Work item: For this listing, report how many lines contain the string "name", using only a number.

Source material:
====================

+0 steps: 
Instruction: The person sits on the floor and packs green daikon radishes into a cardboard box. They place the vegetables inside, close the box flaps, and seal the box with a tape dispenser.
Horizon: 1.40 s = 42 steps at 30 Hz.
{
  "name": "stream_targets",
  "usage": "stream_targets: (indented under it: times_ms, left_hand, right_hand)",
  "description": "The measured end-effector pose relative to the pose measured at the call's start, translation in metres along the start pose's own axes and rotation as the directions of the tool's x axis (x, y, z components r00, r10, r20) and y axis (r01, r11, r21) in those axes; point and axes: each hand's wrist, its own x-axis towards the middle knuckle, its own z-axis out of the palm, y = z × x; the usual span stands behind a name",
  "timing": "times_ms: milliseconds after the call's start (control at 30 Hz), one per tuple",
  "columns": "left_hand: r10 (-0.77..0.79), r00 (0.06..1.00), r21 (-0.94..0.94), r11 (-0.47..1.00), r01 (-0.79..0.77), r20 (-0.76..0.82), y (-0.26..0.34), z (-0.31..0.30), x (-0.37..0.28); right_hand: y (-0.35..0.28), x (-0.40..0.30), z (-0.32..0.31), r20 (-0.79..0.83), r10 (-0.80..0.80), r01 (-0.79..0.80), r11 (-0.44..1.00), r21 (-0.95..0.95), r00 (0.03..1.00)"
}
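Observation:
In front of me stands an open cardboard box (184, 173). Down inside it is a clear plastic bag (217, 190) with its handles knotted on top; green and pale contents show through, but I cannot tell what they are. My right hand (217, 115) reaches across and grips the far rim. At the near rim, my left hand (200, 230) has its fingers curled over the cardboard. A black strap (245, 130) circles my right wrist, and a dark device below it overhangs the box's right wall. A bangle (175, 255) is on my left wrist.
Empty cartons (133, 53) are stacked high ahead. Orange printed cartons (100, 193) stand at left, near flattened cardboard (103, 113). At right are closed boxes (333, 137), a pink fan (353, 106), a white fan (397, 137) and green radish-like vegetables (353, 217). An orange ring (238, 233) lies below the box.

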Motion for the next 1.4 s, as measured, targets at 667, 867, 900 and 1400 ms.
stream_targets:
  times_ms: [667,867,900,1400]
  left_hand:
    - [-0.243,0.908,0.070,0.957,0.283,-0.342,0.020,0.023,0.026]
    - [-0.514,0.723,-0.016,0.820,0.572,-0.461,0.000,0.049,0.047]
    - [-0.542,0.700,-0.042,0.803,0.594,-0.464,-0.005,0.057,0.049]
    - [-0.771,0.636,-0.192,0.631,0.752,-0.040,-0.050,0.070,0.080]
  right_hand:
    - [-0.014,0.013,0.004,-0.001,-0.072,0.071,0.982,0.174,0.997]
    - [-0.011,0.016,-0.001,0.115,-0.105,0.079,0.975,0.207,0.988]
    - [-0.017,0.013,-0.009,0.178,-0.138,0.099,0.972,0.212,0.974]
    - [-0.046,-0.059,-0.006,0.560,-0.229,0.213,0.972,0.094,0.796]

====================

Response to the task: 2